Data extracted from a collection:
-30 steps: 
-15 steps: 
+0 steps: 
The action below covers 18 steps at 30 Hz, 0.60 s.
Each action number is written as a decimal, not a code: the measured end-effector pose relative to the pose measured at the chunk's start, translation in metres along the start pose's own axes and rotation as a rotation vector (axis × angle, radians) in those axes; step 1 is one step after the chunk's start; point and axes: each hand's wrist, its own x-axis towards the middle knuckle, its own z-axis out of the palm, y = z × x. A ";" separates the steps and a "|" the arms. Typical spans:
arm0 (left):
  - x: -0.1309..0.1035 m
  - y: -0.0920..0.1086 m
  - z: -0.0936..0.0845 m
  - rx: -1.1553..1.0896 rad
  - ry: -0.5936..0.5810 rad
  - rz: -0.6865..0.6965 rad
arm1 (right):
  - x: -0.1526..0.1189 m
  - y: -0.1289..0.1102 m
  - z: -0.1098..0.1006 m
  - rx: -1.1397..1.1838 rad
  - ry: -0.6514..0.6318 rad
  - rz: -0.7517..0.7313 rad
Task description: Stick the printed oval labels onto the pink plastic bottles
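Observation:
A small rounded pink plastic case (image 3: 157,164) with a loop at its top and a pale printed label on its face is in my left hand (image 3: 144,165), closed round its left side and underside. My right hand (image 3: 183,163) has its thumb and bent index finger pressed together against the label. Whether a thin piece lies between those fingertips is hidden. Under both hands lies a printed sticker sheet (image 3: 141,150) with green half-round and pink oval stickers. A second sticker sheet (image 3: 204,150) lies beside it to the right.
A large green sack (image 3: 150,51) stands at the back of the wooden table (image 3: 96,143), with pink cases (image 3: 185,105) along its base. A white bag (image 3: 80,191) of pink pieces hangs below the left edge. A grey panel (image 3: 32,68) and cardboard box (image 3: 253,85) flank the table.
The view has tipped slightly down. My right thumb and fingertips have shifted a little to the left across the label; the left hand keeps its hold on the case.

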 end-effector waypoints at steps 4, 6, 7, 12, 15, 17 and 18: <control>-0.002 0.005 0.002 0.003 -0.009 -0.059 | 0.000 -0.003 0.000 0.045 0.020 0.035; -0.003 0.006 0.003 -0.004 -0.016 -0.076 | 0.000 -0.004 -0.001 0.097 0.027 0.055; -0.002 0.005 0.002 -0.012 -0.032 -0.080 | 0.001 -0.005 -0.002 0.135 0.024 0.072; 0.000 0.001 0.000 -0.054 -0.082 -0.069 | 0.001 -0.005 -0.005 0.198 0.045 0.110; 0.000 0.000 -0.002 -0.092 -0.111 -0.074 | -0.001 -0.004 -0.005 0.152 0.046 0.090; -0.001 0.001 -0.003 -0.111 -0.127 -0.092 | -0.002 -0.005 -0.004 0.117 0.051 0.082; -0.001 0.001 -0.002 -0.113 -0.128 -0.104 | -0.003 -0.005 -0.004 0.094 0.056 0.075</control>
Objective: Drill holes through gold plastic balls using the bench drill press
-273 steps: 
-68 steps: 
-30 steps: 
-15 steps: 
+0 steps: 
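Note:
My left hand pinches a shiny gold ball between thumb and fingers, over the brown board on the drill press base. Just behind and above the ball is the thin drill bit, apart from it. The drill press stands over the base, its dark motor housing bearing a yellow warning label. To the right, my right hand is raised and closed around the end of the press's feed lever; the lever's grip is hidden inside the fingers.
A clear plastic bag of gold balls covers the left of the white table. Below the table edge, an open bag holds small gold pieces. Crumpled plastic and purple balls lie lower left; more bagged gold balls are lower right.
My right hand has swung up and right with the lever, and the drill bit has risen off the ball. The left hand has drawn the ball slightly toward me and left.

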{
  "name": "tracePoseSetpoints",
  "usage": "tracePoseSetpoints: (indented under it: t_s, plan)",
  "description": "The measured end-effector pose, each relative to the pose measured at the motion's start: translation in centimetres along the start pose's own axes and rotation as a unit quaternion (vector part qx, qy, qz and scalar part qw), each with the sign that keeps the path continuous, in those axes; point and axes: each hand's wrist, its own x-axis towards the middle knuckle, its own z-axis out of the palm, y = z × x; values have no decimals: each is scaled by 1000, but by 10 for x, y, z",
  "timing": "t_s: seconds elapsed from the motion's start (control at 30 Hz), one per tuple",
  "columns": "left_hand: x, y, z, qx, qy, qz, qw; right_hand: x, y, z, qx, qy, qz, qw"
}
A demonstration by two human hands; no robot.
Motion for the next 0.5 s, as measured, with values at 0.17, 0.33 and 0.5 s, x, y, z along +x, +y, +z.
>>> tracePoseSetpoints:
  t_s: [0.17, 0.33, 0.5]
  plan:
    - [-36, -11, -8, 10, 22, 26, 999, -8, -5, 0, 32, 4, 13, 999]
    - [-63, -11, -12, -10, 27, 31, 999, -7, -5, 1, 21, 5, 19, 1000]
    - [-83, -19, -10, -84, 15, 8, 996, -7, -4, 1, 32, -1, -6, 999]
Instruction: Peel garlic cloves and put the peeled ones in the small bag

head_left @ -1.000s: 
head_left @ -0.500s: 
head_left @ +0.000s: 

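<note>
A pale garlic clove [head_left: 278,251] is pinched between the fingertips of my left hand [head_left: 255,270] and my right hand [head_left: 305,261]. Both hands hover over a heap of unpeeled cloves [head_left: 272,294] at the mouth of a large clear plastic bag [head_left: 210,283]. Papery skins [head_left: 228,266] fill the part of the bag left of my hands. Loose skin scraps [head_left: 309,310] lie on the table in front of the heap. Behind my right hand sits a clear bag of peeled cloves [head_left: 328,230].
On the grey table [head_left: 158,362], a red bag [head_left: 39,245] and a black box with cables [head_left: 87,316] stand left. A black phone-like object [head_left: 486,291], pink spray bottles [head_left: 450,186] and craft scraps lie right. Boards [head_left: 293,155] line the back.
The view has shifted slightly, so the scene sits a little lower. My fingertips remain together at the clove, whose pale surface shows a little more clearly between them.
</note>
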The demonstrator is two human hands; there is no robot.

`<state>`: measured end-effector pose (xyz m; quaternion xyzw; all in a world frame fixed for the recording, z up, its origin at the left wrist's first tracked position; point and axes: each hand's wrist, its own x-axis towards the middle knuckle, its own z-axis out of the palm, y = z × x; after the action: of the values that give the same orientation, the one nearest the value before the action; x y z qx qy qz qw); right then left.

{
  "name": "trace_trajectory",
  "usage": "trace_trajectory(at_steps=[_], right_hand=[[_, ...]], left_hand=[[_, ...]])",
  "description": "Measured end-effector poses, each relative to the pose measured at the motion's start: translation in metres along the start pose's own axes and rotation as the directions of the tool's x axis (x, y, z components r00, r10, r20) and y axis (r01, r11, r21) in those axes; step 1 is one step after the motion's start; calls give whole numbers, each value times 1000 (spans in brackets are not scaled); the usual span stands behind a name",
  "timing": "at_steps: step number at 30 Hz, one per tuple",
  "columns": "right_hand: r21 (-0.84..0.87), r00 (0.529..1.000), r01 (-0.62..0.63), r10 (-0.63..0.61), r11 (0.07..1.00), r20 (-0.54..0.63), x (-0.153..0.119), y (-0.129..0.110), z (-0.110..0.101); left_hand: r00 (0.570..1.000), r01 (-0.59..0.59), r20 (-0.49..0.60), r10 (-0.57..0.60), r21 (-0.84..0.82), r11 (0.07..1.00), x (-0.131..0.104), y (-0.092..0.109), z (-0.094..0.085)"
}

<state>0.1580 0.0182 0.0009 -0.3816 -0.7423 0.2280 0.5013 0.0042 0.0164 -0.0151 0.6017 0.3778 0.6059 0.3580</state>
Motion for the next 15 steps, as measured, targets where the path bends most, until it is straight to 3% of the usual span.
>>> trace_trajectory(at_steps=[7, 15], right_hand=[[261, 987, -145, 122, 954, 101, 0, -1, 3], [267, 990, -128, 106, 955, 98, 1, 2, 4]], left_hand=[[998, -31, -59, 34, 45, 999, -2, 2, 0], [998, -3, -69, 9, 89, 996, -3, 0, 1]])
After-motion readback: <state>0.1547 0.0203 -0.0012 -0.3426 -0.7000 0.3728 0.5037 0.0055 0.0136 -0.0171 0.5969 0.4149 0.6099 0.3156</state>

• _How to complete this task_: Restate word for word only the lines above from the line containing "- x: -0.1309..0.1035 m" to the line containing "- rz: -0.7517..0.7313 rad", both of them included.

• _Response area_:
  - x: -0.1309..0.1035 m
  - y: -0.0920..0.1086 m
  - z: -0.0936..0.0845 m
  - rx: -1.1553..1.0896 rad
  - ry: -0.5936..0.5810 rad
  - rz: -0.6865..0.6965 rad
arm1 (right):
  - x: -0.1526..0.1189 m
  - y: -0.1289..0.1102 m
  - z: -0.1098..0.1006 m
  - rx: -1.1397..1.1838 rad
  - ry: -0.6514..0.6318 rad
  - rz: -0.7517..0.7313 rad

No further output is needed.